Mental Health Rights
Written in plain language to promote general understanding. This is educational information, not legal advice. Based on Indian central (Union) law — Constitution of India, central Acts of Parliament, and Supreme Court decisions.
Indian Central Law
What is this right?
The Mental Healthcare Act, 2017 is India's landmark legislation that gives persons with mental illness comprehensive rights to care and treatment.
- Right to access mental healthcare: Every person has the right to access mental healthcare from government-run mental health services — including outpatient, inpatient, and community-based services.
- Right to dignity: Persons with mental illness have the right to be treated with dignity — physical restraints, isolation, and aversion therapy are banned unless in exceptional circumstances defined by the Act and authorised by a Mental Health Review Board (MHRB).
- Advance Directive: A person with mental illness (when they have capacity) can make an advance directive specifying how they wish to be treated during a mental health crisis and who their Nominated Representative is.
- Nominated Representative: Every person has the right to appoint a person (family member, friend) as their Nominated Representative who can make decisions on their behalf during incapacity.
- Confidentiality: Mental health records and information about a person's mental health condition are strictly confidential — disclosure without consent is prohibited.
- Suicide attempt decriminalised: The BNS 2023 did not carry forward IPC s. 309 (attempt to commit suicide). Under MHCA s. 115, a person who attempts suicide is presumed to be under severe mental stress and shall not be tried or punished under any law — the state must provide care and rehabilitation instead.
- Right to live in community: Persons with mental illness have the right to live in the community, not to be institutionalised indefinitely without a review board order.
When does it apply?
- You or a family member has a mental health condition and is being treated in a way that violates dignity or without informed consent.

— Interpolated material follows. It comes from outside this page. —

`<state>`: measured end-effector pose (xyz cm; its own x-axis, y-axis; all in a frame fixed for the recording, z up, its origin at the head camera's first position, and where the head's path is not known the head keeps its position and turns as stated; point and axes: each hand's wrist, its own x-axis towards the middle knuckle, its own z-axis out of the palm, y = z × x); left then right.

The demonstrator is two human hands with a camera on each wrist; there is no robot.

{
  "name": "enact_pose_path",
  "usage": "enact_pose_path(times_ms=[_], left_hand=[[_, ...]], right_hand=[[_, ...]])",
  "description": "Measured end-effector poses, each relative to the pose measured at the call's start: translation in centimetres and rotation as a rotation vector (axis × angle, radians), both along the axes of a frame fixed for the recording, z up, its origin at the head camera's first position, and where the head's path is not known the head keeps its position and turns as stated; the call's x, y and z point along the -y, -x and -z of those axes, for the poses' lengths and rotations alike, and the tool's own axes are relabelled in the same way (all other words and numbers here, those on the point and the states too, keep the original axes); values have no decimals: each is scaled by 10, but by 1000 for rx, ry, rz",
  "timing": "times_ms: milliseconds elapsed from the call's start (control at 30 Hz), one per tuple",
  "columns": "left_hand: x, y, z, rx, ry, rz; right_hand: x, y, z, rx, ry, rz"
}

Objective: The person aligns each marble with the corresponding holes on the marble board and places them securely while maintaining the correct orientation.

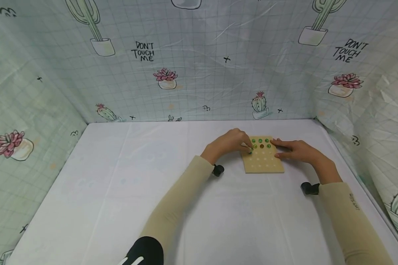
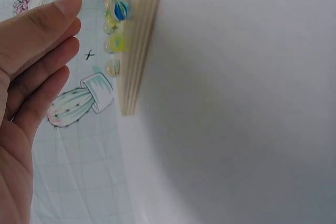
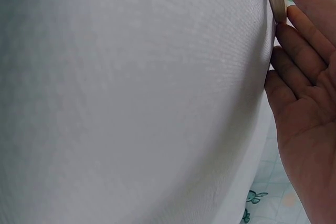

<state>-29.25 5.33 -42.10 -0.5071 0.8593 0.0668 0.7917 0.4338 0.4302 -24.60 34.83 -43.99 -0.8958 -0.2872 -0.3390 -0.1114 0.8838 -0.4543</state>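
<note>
A square wooden board (image 1: pixel 264 166) with rows of round hollows lies flat on the table. Glass marbles (image 1: pixel 260 141), mostly green with one brownish, sit in its far rows; in the left wrist view, marbles (image 2: pixel 116 43) stand proud of the board's face. Over the board's left side, my left hand (image 1: pixel 230 142) pinches a greenish marble between thumb and fingers, mostly hidden by the thumb tip. My right hand (image 1: pixel 298 150) rests at the board's right edge, fingers extended and touching it. In the right wrist view, the right hand's fingers (image 3: pixel 302 56) lie along the board's edge.
A white cloth covers the table (image 1: pixel 146 184). Behind it hangs a curtain (image 1: pixel 199 48) printed with cacti and lettering, which also runs along both sides. Small black devices (image 1: pixel 218 170) are strapped at the wrists.
</note>
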Motion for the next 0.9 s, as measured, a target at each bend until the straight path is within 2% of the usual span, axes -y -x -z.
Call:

- A person with mental illness has been admitted to a psychiatric facility and you believe the admission is unjustified.
- You want to make an Advance Directive for future mental health crises.
What should you do?
- Contact the iCall helpline (9152987821) run by TISS (Tata Institute of Social Sciences) — provides free, confidential mental health counselling.
- Contact the National Mental Health Helpline: iMHANS 08046110007 or the Vandrevala Foundation helpline: 1860-2662-345.
- If you believe a family member with mental illness is being improperly institutionalised, file an application before the Mental Health Review Board (MHRB) of your state — the MHRB can review admission decisions.
- To make an Advance Directive, follow the procedure under MHCA (written, signed before two witnesses and a Magistrate, registered).
What should you NOT do?
- Do not have a person with mental illness forcibly admitted without following the MHCA procedures — unlawful institutionalisation is a violation of Article 21 and the MHCA.
- Do not disclose a person's mental health condition without their consent — confidentiality violations can be the basis of a complaint to the State Mental Health Authority.
- Do not ignore a person in a mental health crisis — attempted suicide is not punishable; the person needs care, not criminal prosecution.